_DESCRIPTION OF THE TASK_. Only the lines with the string "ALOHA" are needed; return each of them from the entries below.

#### MATERIAL PROVIDED ####

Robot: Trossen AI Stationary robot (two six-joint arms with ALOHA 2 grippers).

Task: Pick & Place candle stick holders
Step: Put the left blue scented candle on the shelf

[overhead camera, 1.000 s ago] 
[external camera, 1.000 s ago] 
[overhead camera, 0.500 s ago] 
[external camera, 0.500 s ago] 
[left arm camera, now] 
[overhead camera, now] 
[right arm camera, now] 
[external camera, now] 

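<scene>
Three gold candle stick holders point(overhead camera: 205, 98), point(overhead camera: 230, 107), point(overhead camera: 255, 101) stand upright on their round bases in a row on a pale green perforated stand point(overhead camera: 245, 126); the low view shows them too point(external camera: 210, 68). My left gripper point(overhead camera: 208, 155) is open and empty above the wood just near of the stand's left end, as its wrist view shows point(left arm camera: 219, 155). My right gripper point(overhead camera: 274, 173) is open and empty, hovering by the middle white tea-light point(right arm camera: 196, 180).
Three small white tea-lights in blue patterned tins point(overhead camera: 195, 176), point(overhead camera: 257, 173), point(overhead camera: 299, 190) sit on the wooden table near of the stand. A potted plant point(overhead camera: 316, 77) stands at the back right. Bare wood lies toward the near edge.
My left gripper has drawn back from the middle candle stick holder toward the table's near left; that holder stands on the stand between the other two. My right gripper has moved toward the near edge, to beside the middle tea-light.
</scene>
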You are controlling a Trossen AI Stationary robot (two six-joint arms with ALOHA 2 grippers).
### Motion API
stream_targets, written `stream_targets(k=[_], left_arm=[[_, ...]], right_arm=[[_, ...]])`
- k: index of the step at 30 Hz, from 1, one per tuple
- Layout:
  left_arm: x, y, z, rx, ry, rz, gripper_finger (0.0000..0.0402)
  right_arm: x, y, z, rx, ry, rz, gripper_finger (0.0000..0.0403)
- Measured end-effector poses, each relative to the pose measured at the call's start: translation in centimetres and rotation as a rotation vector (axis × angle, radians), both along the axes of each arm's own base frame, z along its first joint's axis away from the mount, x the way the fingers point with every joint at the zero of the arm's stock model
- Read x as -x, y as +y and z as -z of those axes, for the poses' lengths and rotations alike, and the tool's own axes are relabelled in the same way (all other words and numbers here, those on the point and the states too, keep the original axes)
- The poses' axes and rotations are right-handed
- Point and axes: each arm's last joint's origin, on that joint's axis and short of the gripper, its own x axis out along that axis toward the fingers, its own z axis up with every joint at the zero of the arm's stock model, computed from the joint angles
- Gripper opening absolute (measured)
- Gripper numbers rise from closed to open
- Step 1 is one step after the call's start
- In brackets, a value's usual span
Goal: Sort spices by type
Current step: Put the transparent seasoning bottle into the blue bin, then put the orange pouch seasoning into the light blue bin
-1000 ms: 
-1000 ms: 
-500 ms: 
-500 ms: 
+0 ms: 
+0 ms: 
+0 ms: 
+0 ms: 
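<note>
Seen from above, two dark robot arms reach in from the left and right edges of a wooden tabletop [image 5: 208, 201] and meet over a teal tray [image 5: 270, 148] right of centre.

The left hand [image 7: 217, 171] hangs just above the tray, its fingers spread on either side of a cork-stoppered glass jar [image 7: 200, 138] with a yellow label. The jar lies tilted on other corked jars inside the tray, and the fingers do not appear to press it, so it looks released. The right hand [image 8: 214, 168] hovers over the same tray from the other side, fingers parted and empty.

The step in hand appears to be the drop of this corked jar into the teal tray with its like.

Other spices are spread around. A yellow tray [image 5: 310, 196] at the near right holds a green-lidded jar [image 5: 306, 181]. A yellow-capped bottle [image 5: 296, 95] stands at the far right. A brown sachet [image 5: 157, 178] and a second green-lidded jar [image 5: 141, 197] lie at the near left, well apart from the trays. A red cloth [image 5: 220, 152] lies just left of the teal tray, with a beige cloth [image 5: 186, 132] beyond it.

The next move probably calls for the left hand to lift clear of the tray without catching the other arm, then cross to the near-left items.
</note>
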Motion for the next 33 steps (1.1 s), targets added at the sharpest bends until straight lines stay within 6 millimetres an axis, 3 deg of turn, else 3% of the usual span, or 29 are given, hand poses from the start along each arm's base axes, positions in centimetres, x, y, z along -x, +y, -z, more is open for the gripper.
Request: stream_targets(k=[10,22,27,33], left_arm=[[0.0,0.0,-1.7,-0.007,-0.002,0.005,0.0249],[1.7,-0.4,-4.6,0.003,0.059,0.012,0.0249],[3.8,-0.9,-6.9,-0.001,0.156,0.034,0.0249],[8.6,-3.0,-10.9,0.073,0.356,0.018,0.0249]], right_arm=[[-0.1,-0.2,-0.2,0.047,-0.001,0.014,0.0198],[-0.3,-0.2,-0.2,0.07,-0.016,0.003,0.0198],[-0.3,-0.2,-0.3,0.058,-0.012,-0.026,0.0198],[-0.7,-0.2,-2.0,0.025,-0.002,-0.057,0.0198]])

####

_PROBLEM SOLUTION_.
Robot: Trossen AI Stationary robot (two six-joint arms with ALOHA 2 grippers).
You are controlling a Trossen AI Stationary robot (two six-joint arms with ALOHA 2 grippers).

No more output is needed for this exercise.